Robert Bertrand claims that it is being released in a limited edition of 400 copies in honor of the 400th anniversary. http://www.bibledesignblog.com/2011/03/r-l-allans-KJV-long-primer-in-atlantic-blue-calfskin.html


Yippee!


----------



## PuritanCovenanter (Mar 7, 2011)

I read this book years ago with a lot of appreciation. Too bad I can't remember much about it. LOL.

Amazon.com: The Men Behind the King James Version (9780801070082): Gustavus Swift Paine: Books

Maybe I will reread it again this year. I love reading historical stuff.


----------



## torstar (Mar 8, 2011)

DMcFadden said:


> I picked up _God's Secretaries_ (Adam Nicolson) and _In the Beginning_ (Alister McGrath) on the KJV story. Thanks for the tip, Lane. Now I will add Ryken.
> 
> This morning I ordered the 400th Anniversary edition of the *Allan Oxford Longprimer Ref Ed. Calfskin-Atlantic Blue*!!!





Just got mine yesterday in the mail.

You will like it too much. The colour change of the pages to blue is a nice touch.


----------



## JennyG (Mar 9, 2011)

KMK said:


> Ryken puts into words so many of the things I love about the AV. I agree with him that the English speaking church in particular and our English speaking society in general have suffered a great loss with the proliferation of English Bibles. I also agree with Ryken that the battle is probably lost for good. With a heavy heart I await the church's choice for the AV's replacement. While I wait, I will continue to stand upon the firm ground of the AV.

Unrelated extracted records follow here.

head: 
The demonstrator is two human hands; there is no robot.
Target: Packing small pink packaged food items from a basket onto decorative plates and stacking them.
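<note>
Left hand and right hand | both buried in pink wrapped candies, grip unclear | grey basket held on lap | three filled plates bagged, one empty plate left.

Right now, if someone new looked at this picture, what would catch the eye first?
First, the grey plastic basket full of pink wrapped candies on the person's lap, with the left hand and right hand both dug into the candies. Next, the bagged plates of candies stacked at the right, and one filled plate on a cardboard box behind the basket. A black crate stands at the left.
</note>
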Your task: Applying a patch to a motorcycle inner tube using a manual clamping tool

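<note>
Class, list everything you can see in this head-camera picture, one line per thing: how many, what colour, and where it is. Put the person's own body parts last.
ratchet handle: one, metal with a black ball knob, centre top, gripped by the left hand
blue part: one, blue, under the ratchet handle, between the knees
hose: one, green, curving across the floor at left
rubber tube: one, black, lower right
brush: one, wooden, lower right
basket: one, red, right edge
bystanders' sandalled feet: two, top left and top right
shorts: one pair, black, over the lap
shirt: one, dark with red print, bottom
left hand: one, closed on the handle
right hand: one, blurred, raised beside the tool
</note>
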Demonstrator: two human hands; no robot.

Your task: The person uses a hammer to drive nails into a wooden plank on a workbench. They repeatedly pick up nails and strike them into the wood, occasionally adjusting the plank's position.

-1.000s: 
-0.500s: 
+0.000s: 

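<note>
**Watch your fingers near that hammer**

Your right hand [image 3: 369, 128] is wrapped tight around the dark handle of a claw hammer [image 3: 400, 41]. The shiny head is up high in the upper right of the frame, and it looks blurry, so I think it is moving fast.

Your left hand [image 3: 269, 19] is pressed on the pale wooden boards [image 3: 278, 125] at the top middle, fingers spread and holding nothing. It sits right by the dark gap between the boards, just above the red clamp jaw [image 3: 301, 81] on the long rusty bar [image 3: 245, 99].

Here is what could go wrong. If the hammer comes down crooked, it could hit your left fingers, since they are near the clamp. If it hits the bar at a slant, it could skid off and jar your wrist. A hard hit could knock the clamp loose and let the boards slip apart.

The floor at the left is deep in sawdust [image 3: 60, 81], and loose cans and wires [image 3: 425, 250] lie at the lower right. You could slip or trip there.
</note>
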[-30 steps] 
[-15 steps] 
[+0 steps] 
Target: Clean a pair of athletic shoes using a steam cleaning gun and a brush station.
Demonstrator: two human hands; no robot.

you speak for me too, my dear brother. Everywhere Satan is loosening what used to be as nails in sure places - and the sum of the resulting spiritual harm is probably known only to him, and to the Lord who (praise be) will make it good before the end


----------



## lukeh021471 (Mar 9, 2011)

I also planned on reading the KJV through this year


----------